● **Task details**: Using the data that follows, give again word for word the lines between the one holding "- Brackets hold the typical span" and the one holding "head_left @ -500", inclusive. Omit the pictures.

● **Input data**:
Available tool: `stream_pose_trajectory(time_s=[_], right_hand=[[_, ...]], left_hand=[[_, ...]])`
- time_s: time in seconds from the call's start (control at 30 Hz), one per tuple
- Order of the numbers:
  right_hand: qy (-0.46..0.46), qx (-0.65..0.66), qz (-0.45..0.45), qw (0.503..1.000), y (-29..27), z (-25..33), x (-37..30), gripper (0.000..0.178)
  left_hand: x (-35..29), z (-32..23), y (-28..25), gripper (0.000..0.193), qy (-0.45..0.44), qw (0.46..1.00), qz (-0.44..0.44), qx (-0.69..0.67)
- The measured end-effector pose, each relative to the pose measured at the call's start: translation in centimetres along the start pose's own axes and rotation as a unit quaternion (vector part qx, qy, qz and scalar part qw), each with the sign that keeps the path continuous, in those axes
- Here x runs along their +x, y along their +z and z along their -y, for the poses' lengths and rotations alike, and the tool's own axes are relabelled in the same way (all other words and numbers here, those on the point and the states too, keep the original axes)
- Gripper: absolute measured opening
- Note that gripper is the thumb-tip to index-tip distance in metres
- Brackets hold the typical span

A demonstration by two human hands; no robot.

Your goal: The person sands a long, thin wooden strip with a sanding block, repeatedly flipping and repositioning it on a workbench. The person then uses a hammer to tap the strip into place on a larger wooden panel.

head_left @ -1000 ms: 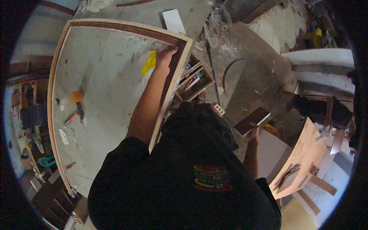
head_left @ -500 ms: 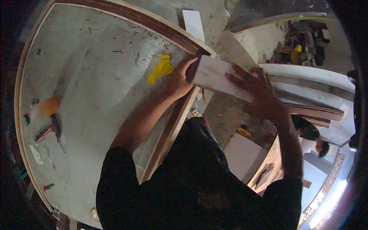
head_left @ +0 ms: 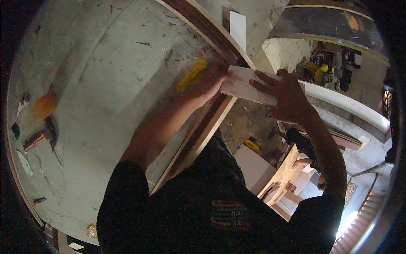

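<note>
A short white board (head_left: 243,84) with brownish smudges lies across the corner of a large wooden frame (head_left: 207,127). The frame has pale edges and reddish-brown sides. My left hand (head_left: 212,82) is closed at the board's left end, right by the frame corner; its fingertips are partly lost in shadow. Toward the board's right end, my right hand (head_left: 289,97) grips it across its width, fingers over the top and thumb at the near edge. A crumpled yellow cloth or bag (head_left: 192,75) lies on the grey surface just beyond my left wrist.
On the left lie an orange round object (head_left: 44,106), a red-handled tool (head_left: 36,142) and a small dark tool (head_left: 39,200). A white panel (head_left: 238,30) lies beyond the frame corner. Long boards (head_left: 347,101) are stacked at right; another person (head_left: 300,142) is below them.
My view has turned, so the frame and board appear shifted to the right. My left hand has closed in at the board's end. My right hand still holds the board.
</note>
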State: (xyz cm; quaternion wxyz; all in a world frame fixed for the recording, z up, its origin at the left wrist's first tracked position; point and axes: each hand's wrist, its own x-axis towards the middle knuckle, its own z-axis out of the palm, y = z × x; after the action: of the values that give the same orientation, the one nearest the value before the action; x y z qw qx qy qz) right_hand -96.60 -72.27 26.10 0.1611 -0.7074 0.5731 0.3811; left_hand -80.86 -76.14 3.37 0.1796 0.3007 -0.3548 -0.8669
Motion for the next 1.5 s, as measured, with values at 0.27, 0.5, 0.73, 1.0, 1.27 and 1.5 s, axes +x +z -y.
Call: stream_pose_trajectory(time_s=[0.27,0.5,0.73,1.0,1.27,1.5], right_hand=[[0.024,-0.005,0.012,1.000,-0.6,0.6,0.5,0.098],[-0.001,-0.022,0.005,1.000,-0.5,0.3,1.4,0.094],[0.011,-0.053,0.061,0.997,-0.1,0.9,1.9,0.103],[0.012,-0.060,0.097,0.993,-0.6,1.1,3.4,0.101],[0.022,-0.042,0.001,0.999,1.5,2.6,0.0,0.094],[0.195,0.195,-0.162,0.947,7.9,6.4,-13.2,0.092]], left_hand=[[1.0,0.4,0.2,0.055,0.127,0.984,0.019,0.124],[1.2,0.9,0.6,0.057,0.136,0.988,0.013,0.071],[2.1,2.8,0.7,0.064,0.204,0.975,0.001,0.092],[1.0,2.4,1.3,0.057,0.223,0.970,-0.092,0.016],[-0.9,-1.0,0.8,0.055,0.111,0.991,-0.069,-0.023],[0.0,2.6,0.6,0.055,0.114,0.988,-0.038,0.101]])
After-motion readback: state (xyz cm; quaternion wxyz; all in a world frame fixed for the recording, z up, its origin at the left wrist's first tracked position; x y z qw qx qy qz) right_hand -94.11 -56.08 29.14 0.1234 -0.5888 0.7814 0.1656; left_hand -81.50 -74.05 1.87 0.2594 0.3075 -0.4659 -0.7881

● **Expected output**:
- Brackets hold the typical span

A demonstration by two human hands; no robot.

Your goal: The person sands a long, thin wooden strip with a sanding block, repeatedly flipping and repositioning it on a workbench. The person then uses a hammer to tap the strip into place on a larger wooden panel.

head_left @ -1000 ms: 
head_left @ -500 ms: 

This completes the answer.